Using the data below, return word for word every line from the one holding "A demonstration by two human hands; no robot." down to the one holding "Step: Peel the". Leave pictures out.

STORED DATA
——————————

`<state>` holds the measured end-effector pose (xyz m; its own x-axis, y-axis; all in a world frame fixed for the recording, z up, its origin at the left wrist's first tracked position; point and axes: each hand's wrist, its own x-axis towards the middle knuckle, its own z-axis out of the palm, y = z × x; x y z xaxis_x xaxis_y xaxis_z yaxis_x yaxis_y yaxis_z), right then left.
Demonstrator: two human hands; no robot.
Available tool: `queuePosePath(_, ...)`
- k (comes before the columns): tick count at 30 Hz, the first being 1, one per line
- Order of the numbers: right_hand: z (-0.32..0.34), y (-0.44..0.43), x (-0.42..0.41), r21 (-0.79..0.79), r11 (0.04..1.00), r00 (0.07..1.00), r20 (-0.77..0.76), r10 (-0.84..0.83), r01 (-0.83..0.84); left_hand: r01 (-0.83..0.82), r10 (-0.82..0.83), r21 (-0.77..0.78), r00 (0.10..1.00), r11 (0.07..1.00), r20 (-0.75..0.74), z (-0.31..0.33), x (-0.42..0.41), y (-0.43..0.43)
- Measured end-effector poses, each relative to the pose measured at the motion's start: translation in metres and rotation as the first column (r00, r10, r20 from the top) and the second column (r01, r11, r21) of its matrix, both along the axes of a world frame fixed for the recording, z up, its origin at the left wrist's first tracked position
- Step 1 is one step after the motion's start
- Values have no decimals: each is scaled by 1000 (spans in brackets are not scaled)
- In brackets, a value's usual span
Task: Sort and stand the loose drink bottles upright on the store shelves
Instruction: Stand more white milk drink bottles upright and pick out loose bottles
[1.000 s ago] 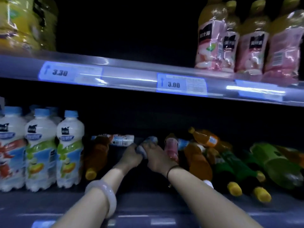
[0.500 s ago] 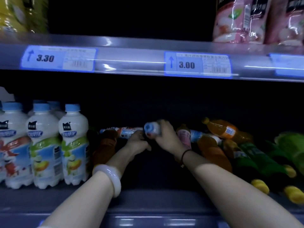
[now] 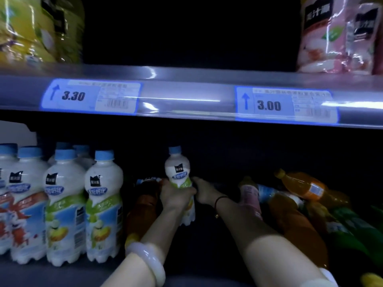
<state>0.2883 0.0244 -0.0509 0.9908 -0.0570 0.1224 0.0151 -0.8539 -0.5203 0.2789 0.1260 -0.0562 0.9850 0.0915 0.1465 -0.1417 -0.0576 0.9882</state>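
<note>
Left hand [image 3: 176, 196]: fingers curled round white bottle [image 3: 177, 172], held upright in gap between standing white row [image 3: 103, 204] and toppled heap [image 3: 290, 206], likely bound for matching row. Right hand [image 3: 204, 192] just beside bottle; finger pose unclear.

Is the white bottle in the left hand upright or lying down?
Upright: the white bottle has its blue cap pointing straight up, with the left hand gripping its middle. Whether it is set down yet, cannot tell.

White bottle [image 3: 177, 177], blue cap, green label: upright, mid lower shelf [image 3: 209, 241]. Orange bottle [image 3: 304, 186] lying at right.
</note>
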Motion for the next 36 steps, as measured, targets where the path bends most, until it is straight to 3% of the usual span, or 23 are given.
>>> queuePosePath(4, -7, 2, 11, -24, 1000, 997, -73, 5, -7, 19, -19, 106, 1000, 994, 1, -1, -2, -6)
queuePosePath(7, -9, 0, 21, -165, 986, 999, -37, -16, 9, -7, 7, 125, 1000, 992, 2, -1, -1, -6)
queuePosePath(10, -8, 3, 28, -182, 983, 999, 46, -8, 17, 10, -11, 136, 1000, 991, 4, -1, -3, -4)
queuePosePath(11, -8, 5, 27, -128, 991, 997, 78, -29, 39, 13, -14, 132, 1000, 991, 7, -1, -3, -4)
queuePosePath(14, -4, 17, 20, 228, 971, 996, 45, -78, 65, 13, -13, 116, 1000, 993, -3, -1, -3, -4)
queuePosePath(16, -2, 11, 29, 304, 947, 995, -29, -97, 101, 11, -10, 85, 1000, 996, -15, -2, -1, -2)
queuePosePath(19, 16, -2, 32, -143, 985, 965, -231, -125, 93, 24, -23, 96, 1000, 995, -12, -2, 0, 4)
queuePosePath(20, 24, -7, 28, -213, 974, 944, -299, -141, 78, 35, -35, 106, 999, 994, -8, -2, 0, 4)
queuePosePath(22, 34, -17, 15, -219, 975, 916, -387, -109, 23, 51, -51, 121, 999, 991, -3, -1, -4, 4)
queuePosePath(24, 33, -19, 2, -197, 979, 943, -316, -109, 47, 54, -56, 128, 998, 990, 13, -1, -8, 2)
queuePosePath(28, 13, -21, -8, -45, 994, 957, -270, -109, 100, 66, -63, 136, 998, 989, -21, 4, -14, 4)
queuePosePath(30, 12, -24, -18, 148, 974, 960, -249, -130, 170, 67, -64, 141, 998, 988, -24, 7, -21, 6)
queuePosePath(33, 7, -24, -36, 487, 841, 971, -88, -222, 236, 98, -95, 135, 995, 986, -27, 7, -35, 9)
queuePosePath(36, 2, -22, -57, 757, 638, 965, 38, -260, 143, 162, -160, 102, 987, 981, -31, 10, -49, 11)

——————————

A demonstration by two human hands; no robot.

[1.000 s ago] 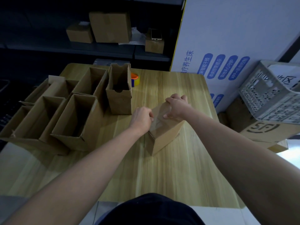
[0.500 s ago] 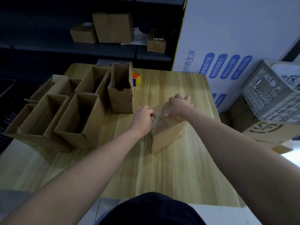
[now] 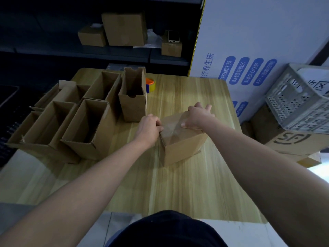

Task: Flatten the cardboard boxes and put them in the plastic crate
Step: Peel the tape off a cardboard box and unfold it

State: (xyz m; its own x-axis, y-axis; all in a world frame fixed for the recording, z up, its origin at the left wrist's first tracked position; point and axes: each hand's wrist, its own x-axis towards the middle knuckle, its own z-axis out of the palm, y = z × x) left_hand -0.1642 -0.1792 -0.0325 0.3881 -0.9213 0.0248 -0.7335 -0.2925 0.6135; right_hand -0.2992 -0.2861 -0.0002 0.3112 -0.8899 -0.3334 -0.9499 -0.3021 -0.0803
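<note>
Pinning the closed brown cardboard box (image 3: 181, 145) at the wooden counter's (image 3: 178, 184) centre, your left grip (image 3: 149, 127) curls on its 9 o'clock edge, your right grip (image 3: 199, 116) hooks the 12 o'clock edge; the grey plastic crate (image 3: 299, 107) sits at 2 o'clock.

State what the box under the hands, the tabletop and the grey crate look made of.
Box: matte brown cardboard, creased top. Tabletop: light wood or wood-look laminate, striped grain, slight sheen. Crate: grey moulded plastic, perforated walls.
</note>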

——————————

SOLUTION FOR THIS EXERCISE
A demonstration by two human hands; no robot.

[1.000 s ago] 
[0.500 s ago] 
[now] 

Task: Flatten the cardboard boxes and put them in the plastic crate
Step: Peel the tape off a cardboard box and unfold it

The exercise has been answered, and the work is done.